Pandas is a predominantly used python data analysis library. It provides many functions and methods to expedite the data analysis process. What makes pandas so common is its functionality, flexibility, and simple syntax.
read_csv() function helps read a comma-separated values (csv) file into a Pandas DataFrame. All you need to do is mention the path of the file you want it to read. It can also read files separated by delimiters other than comma, like | or tab.
data_1 = pd.read_csv(r'C:UsersABCDesktopblog_dataset.csv')

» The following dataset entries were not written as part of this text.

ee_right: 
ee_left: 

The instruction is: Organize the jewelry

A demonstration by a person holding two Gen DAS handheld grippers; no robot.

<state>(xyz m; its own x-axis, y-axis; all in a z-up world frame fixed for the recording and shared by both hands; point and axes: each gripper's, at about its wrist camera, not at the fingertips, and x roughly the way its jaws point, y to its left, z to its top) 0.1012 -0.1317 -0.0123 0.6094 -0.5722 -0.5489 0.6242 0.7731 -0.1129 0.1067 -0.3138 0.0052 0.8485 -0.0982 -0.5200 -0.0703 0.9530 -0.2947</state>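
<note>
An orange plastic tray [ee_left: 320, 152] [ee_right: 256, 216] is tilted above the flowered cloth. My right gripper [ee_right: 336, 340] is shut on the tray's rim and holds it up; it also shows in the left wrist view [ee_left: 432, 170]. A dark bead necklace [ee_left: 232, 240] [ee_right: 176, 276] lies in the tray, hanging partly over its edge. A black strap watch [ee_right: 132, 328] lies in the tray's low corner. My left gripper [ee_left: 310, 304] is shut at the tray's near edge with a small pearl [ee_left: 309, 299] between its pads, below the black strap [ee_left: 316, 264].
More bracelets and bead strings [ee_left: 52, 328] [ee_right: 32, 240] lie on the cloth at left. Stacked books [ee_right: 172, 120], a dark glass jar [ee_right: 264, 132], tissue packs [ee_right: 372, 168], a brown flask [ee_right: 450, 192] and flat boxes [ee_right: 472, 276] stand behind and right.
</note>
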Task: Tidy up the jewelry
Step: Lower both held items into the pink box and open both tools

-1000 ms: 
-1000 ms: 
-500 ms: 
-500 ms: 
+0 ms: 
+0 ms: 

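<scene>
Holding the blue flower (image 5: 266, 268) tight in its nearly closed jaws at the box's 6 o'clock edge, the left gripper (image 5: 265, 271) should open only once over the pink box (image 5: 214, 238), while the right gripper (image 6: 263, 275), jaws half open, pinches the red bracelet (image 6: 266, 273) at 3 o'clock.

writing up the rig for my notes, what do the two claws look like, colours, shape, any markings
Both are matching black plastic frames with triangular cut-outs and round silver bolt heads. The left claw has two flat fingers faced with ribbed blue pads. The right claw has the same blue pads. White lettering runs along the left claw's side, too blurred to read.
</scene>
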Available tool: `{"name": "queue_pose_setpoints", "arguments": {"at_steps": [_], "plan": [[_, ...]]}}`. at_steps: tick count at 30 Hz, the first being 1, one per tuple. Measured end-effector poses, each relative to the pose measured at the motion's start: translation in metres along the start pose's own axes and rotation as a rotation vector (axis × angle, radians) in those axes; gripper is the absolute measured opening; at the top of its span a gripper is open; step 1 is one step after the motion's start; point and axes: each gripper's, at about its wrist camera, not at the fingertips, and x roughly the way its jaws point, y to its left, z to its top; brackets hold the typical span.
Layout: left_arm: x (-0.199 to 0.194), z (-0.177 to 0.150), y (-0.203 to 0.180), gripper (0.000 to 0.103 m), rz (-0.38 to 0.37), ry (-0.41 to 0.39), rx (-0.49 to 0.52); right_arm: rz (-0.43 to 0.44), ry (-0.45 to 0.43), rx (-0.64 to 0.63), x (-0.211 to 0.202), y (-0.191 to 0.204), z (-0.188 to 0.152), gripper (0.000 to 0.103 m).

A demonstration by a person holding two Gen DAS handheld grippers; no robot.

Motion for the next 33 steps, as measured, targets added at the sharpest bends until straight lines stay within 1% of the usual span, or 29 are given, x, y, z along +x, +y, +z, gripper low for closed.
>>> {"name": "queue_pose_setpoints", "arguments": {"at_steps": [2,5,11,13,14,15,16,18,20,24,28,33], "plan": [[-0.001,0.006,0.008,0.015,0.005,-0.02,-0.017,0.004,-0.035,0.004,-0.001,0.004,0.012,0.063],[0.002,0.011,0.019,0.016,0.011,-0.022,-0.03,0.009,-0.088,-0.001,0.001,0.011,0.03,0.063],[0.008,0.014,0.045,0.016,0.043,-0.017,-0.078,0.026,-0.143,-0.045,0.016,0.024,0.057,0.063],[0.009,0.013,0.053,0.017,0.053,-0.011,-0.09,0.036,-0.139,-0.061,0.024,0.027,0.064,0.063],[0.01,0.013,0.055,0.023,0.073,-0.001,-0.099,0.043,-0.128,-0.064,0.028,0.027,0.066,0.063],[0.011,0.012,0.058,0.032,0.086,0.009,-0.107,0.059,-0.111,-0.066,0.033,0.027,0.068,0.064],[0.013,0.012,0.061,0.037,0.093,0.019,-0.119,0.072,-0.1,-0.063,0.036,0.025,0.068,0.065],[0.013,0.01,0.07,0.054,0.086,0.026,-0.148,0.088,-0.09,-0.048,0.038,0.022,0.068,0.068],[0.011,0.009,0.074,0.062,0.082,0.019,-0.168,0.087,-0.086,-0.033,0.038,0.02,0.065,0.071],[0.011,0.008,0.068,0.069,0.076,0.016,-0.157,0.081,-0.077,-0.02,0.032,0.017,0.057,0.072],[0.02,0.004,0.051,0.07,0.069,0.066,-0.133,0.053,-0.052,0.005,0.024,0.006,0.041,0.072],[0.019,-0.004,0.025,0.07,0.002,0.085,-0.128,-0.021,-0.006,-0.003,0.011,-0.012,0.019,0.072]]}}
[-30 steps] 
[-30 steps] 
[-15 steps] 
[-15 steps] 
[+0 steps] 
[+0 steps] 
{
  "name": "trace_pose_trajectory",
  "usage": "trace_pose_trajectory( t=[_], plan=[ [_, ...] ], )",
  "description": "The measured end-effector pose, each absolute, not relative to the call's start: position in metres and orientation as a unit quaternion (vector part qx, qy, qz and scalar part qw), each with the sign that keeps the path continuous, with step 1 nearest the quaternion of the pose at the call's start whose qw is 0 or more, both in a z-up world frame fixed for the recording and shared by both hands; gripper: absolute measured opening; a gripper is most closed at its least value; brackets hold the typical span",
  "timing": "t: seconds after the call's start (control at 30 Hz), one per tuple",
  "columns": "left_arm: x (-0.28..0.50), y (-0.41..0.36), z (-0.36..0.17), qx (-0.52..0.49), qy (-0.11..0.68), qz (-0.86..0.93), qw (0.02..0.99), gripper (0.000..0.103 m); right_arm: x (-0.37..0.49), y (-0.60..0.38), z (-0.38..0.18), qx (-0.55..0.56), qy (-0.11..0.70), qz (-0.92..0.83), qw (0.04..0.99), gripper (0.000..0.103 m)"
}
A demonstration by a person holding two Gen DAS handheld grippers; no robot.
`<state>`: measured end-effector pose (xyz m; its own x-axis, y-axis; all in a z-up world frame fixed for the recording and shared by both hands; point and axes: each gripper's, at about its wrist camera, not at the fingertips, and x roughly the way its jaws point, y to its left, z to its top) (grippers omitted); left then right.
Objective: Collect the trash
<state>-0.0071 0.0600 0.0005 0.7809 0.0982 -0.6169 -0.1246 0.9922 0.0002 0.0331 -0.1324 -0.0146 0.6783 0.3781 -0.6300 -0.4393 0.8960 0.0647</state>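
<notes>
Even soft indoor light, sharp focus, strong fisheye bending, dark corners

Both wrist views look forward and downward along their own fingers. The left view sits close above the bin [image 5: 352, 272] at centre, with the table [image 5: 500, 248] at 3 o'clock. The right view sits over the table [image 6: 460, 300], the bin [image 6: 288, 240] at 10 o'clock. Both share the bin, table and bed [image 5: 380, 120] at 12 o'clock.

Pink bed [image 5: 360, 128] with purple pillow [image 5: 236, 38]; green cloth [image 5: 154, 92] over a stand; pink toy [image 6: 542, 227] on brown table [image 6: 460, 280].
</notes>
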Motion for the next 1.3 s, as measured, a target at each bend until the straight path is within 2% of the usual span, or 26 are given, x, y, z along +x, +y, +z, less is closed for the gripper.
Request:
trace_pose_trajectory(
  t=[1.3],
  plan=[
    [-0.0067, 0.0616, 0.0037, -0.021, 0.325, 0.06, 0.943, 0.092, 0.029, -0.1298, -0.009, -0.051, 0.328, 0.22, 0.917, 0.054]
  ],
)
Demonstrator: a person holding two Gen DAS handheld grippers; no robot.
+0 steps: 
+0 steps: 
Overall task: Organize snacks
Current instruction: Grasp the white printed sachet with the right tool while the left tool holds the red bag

The data has been read from the data source into the Pandas DataFrame. You will have to change the path of the file you want to read.
to_csv() function works exactly opposite of read_csv(). It helps to write data contained in a Pandas DataFrame or Series to a csv file. read_csv() and to_csv() are one of the most used functions in Pandas because they are used while reading data from a data source, and are very important to know.
head(n) is used to return the first n rows of a dataset. By default, df.head() will return the first 5 rows of the DataFrame. If you want more/less number of rows, you can specify n as an integer.
Name Age City State DOB Gender City temp Salary
0 Alam 29 Indore Madhya Pradesh 20-11-1991 Male 35.5 50000
1 Rohit 23 New Delhi Delhi 19-09-1997 Male 39.0 85000
2 Bimla 35 Rohtak Haryana 09-01-1985 Female 39.7 20000
3 Rahul 25 Kolkata West Bengal 19-09-1995 Male 36.5 40000
4 Chaman 32 Chennai Tamil Nadu 12-03-1988 Male 41.1 65000
5 Vivek 38 Gurugram Haryana 22-06-1982 Male 38.9 35000
The first 6 rows (indexed 0 to 5) are returned as output as per expectation.
tail() is similar to head(), and returns the bottom n rows of a dataset. head() and tail() help you get a quick glance at your dataset, and check if data has been read into the DataFrame properly.
describe() is used to generate descriptive statistics of the data in a Pandas DataFrame or Series. It summarizes central tendency and dispersion of the dataset. describe() helps in getting a quick overview of the dataset.
Age City temp Salary
count 9.000000 8.000000 9.000000
mean 32.000000 38.575000 44444.444444
std 5.894913 1.771803 21360.659582
min 23.000000 35.500000 18000.000000
25% 29.000000 38.300000 35000.000000
50% 32.000000 38.950000 40000.000000
75% 38.000000 39.175000 52000.000000
max 39.000000 41.100000 85000.000000
describe() lists out different descriptive statistical measures for all numerical columns in our dataset. By assigning the include attribute the value ‘all’, we can get the description to include all columns, including those containing categorical information.
memory_usage() returns a Pandas Series having the memory usage of each column (in bytes) in a Pandas DataFrame. By specifying the deep attribute as True, we can get to know the actual space being taken by each column.
Index 80 Name 559 Age 72 City 578 State 584 DOB 603 Gender 553 City temp 72 Salary 72 dtype: int64
The memory usage of each column has been given as output in a Pandas Series. It is important to know the memory usage of a DataFrame, so that you can tackle errors like MemoryError in Python.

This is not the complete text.